In item 6, the coding runs in the opposite direction (1 was “Totally satisfied”).
(1) How do you evaluate the current state of care in mental health in your service/ward, with reference to resources?
The seventh item uses a nominal scale choice and asks about perceptions regarding the need for specific human resources for the mental health service.
2.4. Definitions of Outcomes and Key Variables
The primary outcome of this study is job satisfaction among mental health nurses, measured using a seven-item Well-Being at Work and Respect Rights Questionnaire (WWRR). Additional outcomes include perceived respect for user rights and organizational satisfaction, as rated by participants on a Likert scale. The main exposure is the professional role in mental health services (i.e., whether the participant is a nurse or another type of health professional). This categorization allows a comparison of perceptions and satisfaction levels between nurses and other healthcare providers. Key predictors include sociodemographic factors (e.g., age, gender), professional characteristics (e.g., years of experience, type of health facility), and regional location (i.e., country), as these may influence job satisfaction and perceptions of rights and respect. Potential confounders include age, years of professional experience, type of health service (e.g., hospital-based vs. community-based), and geographical region. These factors were considered as they may impact job satisfaction independently of the main exposures and outcomes. The study also considers country-specific economic and cultural contexts as possible effect modifiers, recognizing that varying conditions in the Mediterranean and Latin American regions could modify the relationships between job satisfaction, respect for user rights, and professional roles. No formal diagnostic criteria were applied in this study, as it focused on perceptions and self-reported measures rather than clinical diagnoses. To mitigate sampling bias, we used a combination of random sampling in the Mediterranean countries and convenience sampling in the Latin American countries. This approach aimed to balance practicality with representativeness. The random sampling method in the Mediterranean countries (selecting approximately one-third of the mental health workforce) improves generalizability within these regions.
2.5. Statistical Analysis
Continuous variables were presented as means with standard deviations, while categorical variables were described using counts and percentages. This approach provides a clear overview of the data’s central tendency and distribution.

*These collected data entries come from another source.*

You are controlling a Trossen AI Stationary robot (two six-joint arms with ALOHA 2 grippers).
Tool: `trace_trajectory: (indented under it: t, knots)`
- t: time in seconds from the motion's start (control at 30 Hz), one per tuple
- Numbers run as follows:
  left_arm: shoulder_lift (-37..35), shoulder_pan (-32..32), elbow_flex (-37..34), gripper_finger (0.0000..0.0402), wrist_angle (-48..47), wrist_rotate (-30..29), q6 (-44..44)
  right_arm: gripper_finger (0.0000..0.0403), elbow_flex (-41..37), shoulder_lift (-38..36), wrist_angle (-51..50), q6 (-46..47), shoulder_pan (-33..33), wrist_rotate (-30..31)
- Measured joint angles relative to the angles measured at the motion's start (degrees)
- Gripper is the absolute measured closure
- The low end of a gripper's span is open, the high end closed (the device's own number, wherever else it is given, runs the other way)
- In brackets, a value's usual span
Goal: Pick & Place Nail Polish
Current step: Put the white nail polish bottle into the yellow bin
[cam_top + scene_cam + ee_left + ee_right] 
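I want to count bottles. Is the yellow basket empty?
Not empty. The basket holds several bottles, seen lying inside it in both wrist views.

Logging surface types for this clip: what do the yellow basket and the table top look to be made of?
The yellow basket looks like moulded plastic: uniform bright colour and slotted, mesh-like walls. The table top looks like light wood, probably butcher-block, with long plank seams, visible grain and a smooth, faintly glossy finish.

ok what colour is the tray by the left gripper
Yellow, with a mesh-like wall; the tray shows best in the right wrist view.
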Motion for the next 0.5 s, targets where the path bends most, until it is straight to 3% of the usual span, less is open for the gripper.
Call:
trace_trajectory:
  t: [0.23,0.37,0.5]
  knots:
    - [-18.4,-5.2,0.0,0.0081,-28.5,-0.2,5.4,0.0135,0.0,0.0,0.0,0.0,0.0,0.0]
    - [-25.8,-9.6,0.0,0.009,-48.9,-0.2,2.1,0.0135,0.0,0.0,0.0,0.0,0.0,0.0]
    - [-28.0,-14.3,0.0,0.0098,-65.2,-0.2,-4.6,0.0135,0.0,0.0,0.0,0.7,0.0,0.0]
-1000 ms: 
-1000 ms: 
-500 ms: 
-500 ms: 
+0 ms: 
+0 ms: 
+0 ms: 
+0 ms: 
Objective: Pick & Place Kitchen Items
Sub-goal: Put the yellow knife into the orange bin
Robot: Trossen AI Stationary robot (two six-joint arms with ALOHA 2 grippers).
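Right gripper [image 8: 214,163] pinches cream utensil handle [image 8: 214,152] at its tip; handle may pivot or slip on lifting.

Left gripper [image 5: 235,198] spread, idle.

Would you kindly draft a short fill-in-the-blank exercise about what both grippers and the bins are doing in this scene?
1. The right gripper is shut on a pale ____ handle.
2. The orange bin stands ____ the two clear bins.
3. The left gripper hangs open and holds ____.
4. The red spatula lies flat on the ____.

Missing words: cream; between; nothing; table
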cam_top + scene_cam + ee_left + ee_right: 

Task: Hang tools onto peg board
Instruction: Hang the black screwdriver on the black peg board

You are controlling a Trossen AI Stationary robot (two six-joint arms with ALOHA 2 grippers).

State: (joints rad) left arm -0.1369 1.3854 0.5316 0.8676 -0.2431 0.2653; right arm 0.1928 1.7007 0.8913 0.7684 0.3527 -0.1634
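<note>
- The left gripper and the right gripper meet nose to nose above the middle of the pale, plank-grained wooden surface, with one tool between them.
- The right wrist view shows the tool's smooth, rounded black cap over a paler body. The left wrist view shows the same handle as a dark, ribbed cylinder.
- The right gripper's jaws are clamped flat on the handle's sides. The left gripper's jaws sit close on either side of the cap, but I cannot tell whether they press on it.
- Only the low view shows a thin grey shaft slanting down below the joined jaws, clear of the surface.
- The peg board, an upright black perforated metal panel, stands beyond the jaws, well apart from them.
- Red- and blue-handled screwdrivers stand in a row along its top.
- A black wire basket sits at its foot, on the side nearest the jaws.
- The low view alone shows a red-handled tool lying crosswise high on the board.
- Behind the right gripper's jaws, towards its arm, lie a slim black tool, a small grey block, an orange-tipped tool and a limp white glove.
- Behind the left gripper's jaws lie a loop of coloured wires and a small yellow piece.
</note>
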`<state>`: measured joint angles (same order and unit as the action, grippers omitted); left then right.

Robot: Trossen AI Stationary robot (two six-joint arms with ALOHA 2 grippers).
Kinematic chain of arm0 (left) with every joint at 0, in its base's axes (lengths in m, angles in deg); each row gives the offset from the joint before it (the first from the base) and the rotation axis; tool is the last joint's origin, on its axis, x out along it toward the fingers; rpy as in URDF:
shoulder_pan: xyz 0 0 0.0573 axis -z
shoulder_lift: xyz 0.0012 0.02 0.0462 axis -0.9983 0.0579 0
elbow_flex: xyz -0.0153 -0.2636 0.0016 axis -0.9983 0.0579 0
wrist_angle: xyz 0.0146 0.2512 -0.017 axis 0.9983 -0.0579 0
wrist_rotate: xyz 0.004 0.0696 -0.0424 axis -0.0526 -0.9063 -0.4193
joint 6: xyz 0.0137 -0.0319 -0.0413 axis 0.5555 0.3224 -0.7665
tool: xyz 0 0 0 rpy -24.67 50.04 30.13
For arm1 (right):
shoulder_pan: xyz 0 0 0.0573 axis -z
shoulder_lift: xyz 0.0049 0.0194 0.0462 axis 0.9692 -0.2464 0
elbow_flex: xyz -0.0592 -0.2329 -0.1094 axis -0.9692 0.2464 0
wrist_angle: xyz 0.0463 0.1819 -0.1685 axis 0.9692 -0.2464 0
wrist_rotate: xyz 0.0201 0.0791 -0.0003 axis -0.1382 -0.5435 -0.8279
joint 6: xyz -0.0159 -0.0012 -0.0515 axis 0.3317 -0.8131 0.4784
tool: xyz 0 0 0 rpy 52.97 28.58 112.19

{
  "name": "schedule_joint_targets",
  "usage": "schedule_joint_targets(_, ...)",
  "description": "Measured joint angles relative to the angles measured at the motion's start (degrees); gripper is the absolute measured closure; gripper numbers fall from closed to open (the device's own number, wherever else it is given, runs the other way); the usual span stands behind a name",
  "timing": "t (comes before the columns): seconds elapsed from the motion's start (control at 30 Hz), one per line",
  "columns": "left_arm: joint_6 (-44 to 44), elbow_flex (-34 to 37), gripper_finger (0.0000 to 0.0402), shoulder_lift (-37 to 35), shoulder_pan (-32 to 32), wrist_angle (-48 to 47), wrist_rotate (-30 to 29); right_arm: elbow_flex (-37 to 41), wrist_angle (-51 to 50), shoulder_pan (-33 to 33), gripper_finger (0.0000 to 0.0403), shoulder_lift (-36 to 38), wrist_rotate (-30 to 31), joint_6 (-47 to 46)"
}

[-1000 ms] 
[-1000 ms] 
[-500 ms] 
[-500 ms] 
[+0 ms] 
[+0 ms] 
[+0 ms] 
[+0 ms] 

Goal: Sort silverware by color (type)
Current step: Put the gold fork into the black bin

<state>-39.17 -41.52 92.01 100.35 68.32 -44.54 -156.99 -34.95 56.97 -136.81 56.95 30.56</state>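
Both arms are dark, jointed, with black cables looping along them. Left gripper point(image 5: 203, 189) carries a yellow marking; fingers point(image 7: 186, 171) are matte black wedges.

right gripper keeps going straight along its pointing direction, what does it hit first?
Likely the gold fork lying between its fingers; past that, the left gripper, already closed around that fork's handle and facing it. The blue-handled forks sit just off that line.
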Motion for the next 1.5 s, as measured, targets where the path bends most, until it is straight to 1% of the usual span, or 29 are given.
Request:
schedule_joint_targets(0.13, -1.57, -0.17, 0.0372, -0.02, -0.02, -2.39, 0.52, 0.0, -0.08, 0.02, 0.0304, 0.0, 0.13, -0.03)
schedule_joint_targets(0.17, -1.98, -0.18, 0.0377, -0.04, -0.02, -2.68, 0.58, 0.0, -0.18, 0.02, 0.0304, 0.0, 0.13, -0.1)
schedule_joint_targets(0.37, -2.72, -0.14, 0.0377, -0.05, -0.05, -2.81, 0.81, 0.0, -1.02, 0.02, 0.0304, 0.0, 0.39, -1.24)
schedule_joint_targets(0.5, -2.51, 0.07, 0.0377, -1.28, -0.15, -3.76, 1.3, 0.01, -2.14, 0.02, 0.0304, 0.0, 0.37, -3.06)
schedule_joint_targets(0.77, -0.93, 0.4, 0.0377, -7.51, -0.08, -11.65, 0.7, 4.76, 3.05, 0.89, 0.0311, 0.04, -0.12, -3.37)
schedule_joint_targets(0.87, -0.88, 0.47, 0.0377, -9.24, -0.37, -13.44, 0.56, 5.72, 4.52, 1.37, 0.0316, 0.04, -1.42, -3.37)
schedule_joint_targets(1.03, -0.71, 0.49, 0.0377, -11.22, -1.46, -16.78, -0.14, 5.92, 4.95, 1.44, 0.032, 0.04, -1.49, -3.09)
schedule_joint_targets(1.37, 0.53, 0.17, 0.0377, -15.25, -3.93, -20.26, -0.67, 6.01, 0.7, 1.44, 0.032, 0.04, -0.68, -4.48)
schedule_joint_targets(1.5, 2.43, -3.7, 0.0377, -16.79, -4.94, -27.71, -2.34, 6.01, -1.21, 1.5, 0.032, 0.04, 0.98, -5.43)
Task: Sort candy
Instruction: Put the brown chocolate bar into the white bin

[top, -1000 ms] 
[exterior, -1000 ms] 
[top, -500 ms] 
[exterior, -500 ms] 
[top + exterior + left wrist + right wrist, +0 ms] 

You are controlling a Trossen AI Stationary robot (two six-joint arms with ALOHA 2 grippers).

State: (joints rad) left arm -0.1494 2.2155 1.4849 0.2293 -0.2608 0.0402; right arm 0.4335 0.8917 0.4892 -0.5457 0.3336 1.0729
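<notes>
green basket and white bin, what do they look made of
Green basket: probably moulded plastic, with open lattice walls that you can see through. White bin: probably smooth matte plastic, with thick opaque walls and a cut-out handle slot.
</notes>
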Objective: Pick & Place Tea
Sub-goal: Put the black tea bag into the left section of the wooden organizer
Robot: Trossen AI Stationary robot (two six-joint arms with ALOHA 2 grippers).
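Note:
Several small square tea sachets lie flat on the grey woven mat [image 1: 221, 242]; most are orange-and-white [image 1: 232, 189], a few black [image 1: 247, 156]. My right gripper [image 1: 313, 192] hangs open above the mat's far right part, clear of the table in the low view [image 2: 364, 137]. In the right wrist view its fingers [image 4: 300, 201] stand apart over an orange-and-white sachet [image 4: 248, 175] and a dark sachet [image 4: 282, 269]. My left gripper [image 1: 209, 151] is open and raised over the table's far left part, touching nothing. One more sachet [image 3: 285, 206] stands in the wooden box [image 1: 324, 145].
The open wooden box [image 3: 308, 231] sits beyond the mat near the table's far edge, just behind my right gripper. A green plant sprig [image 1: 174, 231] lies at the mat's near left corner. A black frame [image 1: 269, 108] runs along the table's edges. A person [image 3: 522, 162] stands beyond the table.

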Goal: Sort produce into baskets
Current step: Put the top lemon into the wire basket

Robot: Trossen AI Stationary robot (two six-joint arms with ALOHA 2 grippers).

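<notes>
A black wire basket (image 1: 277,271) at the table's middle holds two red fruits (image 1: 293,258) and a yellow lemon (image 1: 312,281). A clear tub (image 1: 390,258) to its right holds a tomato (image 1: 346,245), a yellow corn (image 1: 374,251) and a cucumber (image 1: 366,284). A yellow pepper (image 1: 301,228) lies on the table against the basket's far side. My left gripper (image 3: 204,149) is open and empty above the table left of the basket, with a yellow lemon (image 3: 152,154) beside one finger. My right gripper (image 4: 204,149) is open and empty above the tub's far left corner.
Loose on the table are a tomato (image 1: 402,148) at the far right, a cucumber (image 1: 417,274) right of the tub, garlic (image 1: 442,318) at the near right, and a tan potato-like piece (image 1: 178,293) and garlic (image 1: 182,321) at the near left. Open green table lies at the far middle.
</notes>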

The association between the answers to the WWRR questionnaire by nurses and other professionals (dependent variable) and biographic, working role and geographical data (explanatory variables) was preli- minarily examined in a univariate analysis using the chi-squared test quantifying the association by unadjusted variance. Subsequently, a multivariable analysis was performed using binary logistic regression, adjusting for confounding factors and assessing effect modification if needed. All analyses were performed on both the complete-case dataset and the imputed dataset. Results were compared to ensure consistency, and any substantial differences were reported in the results section to provide transparency on the impact of missing data. Quantitative variables, such as age and years of professional experience, were initially analyzed as continuous variables. Descriptive statistics (means and standard deviations) were calculated to summarize the central tendencies and distributions of these variables across the sample. Continuous variables were examined in their original form to retain precision and maximize the power of the analysis. The model construction was done using backward-selection procedures. Associations between the answers to the questionnaire and the independent variables were presented as Z test was calculated by Adjusted variance. A p-value < 0.05 was considered statistically significant.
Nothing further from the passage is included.